> **Information provided**:
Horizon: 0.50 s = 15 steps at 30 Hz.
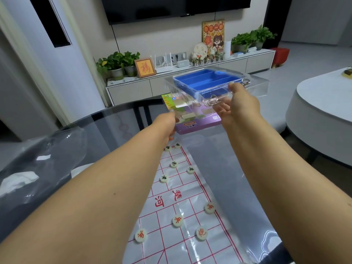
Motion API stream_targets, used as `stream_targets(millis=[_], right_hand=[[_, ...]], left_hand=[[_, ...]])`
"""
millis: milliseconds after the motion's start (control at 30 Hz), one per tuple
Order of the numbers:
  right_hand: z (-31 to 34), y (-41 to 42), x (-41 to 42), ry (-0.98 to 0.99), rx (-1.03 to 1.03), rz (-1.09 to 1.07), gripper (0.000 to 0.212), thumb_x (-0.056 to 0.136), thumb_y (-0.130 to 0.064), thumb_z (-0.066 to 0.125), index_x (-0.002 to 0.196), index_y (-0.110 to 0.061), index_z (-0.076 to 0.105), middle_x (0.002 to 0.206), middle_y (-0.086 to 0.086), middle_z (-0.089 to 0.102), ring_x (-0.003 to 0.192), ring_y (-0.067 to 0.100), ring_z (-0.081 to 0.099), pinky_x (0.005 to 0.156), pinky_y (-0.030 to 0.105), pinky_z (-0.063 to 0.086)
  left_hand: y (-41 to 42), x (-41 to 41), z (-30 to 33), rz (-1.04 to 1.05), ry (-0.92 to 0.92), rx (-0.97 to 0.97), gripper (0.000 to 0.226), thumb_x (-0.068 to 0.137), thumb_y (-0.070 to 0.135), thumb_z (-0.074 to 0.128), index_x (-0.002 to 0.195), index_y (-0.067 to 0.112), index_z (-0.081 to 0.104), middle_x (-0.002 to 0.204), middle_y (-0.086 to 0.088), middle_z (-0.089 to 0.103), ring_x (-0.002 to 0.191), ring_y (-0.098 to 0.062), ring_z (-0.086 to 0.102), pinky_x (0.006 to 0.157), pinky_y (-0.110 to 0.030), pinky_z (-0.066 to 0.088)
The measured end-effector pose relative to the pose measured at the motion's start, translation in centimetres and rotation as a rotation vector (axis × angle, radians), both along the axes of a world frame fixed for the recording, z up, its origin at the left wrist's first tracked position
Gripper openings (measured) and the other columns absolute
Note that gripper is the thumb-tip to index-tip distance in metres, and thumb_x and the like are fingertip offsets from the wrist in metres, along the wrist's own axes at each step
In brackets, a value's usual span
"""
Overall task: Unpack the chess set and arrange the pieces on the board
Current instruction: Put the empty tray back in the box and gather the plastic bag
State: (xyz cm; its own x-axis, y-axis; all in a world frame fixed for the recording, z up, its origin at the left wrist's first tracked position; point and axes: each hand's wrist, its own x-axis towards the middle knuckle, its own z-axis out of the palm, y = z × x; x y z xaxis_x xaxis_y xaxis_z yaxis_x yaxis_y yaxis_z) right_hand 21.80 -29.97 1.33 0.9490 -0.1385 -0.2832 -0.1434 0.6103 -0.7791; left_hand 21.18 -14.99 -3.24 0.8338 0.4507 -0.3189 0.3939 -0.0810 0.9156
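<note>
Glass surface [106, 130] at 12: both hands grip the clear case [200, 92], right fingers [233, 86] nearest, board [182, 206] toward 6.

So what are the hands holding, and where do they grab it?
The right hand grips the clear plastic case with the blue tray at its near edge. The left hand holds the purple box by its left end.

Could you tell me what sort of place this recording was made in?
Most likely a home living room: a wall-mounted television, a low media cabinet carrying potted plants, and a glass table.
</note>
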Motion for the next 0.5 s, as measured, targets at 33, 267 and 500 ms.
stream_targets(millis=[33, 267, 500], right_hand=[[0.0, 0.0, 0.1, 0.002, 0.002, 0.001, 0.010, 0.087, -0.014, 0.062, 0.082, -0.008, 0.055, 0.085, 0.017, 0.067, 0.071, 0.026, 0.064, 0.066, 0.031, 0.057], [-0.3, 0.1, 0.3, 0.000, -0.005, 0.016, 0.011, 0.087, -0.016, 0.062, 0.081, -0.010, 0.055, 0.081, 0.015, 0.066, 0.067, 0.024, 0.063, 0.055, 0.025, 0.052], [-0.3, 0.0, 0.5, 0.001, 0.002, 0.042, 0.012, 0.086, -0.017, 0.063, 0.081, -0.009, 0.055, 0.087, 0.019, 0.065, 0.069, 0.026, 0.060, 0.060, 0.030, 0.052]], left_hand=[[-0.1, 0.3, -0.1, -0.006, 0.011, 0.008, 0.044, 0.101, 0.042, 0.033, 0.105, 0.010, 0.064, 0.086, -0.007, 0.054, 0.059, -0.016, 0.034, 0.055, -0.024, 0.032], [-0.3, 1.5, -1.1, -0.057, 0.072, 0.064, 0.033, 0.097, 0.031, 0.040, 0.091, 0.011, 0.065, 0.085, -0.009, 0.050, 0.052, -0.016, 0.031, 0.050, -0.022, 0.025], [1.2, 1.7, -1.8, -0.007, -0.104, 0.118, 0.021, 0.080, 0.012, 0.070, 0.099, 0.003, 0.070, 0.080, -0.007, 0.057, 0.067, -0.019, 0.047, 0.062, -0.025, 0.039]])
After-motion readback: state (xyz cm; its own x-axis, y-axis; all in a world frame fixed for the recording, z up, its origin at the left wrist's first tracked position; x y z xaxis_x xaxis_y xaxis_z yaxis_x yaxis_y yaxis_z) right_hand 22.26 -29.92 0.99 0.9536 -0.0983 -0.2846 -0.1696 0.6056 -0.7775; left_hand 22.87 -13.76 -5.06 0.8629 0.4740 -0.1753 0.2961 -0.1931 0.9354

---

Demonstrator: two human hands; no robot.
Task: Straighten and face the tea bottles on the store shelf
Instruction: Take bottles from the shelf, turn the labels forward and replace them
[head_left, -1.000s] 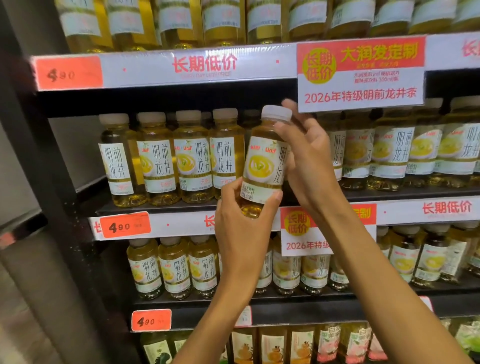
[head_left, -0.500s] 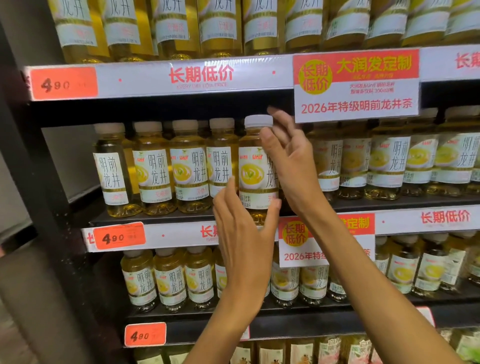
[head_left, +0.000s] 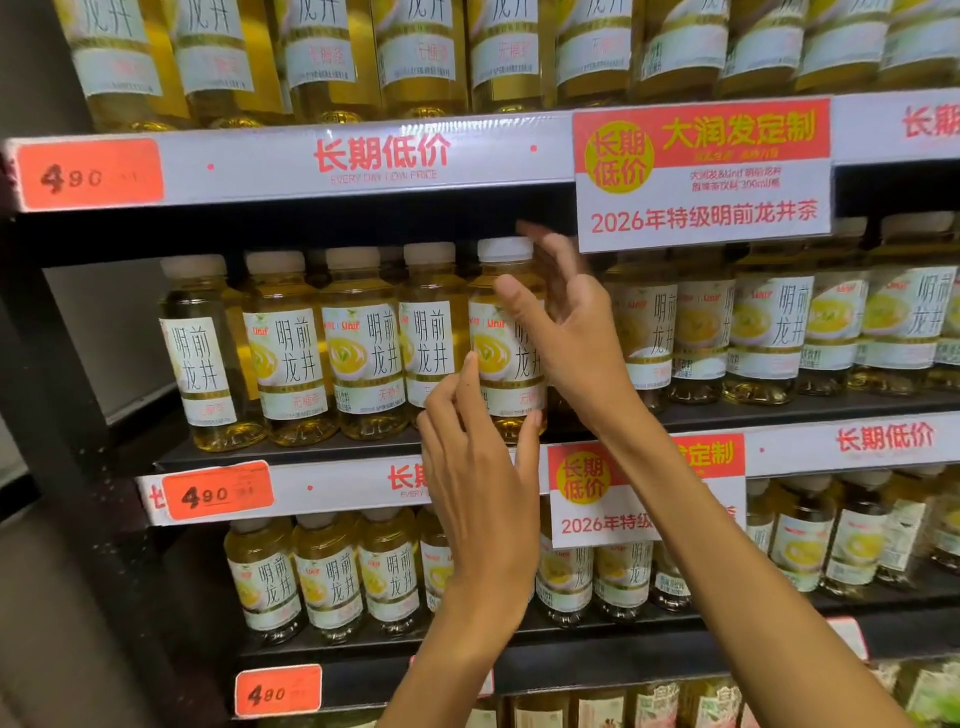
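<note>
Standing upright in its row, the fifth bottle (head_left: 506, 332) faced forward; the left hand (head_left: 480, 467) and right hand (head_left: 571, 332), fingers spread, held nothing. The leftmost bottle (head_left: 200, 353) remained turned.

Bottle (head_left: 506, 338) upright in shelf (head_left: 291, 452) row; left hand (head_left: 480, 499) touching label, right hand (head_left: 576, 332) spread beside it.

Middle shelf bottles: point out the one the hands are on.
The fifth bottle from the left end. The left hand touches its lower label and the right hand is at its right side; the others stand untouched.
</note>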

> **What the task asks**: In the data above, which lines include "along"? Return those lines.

> **The answer**:
The measured end-effector pose relative to the pose measured at the motion's start, translation in centimetres and rotation as a rotation vector (axis × angle, radians), both along the axes of a world frame fixed for the recording, z up, its origin at the left wrist's first tracked position
Note that gripper is the thumb-tip to index-tip distance in metres, and thumb_x and the like are fingertip offsets from the wrist in metres, along the wrist's own axes at each step

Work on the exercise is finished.